# Which of these two should I buy? (AMD A6 3620 2.2gHz; I3 3220 3.3gHz)  Read more: htt



## mitya (Jun 1, 2013)

Hi

I'm torn between two budget desktops:

- AMD A6 3620 2.2gHz (quad)
- Intel I3 3220 3.3gHz (dual)

The other specs (RAM, OS etc) are identical.

I am a web developer so the core of what I do is with text editors and browsers, with occasional Photoshop. I would like to do occasional gaming, but nothing cutting edge - GTA IV, as an example.

I know processor speed is not the only benchmark to look at, but it occurs to me that the AMD processor is over 1gHz slower than the Intel one. How much would this matter?

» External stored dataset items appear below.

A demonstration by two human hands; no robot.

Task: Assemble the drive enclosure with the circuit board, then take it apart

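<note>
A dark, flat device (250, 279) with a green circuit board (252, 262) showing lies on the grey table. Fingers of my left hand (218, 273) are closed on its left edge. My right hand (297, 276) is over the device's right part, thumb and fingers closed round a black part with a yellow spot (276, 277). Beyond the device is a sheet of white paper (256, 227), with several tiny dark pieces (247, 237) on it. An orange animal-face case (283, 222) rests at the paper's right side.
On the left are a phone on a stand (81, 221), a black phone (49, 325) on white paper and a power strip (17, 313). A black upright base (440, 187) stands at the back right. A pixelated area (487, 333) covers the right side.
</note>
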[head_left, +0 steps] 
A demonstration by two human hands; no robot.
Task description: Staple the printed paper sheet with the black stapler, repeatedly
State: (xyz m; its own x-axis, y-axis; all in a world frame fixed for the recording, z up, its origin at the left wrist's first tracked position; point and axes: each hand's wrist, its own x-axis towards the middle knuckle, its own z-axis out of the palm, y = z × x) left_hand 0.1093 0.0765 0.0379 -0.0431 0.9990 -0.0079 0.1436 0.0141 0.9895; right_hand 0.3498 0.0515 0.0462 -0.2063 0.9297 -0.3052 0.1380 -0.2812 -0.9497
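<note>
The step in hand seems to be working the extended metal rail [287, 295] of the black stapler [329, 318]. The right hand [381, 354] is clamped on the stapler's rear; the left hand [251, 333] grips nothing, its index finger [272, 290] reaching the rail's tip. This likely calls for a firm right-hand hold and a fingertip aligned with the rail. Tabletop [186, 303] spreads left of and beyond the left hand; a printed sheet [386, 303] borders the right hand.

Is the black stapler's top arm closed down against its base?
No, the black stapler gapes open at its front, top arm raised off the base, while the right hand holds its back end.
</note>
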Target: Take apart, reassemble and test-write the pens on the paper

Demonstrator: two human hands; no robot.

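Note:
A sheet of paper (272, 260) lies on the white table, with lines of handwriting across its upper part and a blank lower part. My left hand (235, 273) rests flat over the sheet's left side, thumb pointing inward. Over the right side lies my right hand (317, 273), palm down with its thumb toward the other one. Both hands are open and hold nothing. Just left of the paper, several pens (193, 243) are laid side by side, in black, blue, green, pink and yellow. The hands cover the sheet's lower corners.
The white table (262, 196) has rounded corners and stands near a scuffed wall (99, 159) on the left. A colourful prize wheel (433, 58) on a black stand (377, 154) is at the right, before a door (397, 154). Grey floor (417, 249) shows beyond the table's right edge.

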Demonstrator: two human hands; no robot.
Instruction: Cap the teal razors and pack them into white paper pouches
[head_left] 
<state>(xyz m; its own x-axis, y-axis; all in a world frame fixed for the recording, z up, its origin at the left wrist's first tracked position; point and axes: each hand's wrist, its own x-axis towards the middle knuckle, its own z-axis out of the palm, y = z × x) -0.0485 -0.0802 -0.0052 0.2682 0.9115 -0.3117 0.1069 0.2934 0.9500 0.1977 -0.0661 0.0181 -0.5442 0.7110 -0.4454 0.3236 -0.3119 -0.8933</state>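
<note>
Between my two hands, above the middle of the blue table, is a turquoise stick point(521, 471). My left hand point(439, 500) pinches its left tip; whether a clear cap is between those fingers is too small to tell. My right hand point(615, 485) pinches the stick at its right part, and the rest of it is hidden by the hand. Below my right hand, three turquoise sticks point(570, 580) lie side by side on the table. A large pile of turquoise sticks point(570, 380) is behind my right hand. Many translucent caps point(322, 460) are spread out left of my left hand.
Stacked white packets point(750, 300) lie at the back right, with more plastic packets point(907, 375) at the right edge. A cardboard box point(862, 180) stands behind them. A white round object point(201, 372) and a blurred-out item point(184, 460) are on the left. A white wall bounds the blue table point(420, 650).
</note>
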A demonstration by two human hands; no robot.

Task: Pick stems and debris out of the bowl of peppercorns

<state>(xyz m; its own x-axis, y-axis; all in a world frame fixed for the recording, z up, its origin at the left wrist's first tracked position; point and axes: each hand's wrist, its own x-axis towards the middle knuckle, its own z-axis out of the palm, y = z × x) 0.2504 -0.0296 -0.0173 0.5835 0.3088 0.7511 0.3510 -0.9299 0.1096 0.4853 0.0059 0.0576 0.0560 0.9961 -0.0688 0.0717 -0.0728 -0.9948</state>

Any advice is welcome, though please note I'm not interested in building my own PC as some have suggested. Thanks in advance.


----------



## drdeathx (Jun 1, 2013)

Probably a crapshoot CPU wise but AMD's on die GPU is better for youtube, movies and gaming. Some games are choppy at best with Intels graphics on the 3220.


----------



## TheoneandonlyMrK (Jun 2, 2013)

The A6 has that covered imho unless you're looking to buy a gfx card


----------



## Ketxxx (Jun 2, 2013)

Considering your primary needs the i3 3220 would be the better option by some distance, but you won't be able to game worth a damn. Google really is your friend in this case, if you read some reviews you will find all of AMDs APUs are just good enough not to embarrass themselves but their performance is far from even being considered good.


----------



## shovenose (Jun 2, 2013)

Hello fellow web developer 

Definitely get the Intel CPU... the AMD would be better for games but both have integrated graphics  which won't provide good framerates in anything. But for productivity the Intel i3 CPU will wipe the floor with that AMD. Note that I'm not an Intel fanboy (my main desktop runs an AMD FX-8350) but for the low end, Intel is better. The Celeron G1610 would even be way better than that low end AMD.


----------



## drdeathx (Jun 2, 2013)

Ketxxx said:


> Considering your primary needs the i3 3220 would be the better option by some distance, but you won't be able to game worth a damn. Google really is your friend in this case, if you read some reviews you will find all of AMDs APUs are just good enough not to embarrass themselves but their performance is far from even being considered good.



The 3220 is far from being good, so what is the point of bad rapping one when the other is the same..




shovenose said:


> Hello fellow web developer
> 
> Definitely get the Intel CPU... the AMD would be better for games but both have integrated graphics  which won't provide good framerates in anything. But for productivity the Intel i3 CPU will wipe the floor with that AMD. Note that I'm not an Intel fanboy (my main desktop runs an AMD FX-8350) but for the low end, Intel is better. The Celeron G1610 would even be way better than that low end AMD.




This is not correct.


AMD's trinity APU's will provide ample frame rates in gaming. Not hi res but will handle almost anygame with playable frame rates.... The 3220 will be choppy at best with most


I will say performance will be pretty equal with both but look into the A10-5800K or A8-5600K. It beats the 3220 in just about every category...... Plus both are overclockable. 3220 isn't


----------



## Mussels (Jun 2, 2013)

the i3 is the faster CPU, while the AMD has a faster in built GPU.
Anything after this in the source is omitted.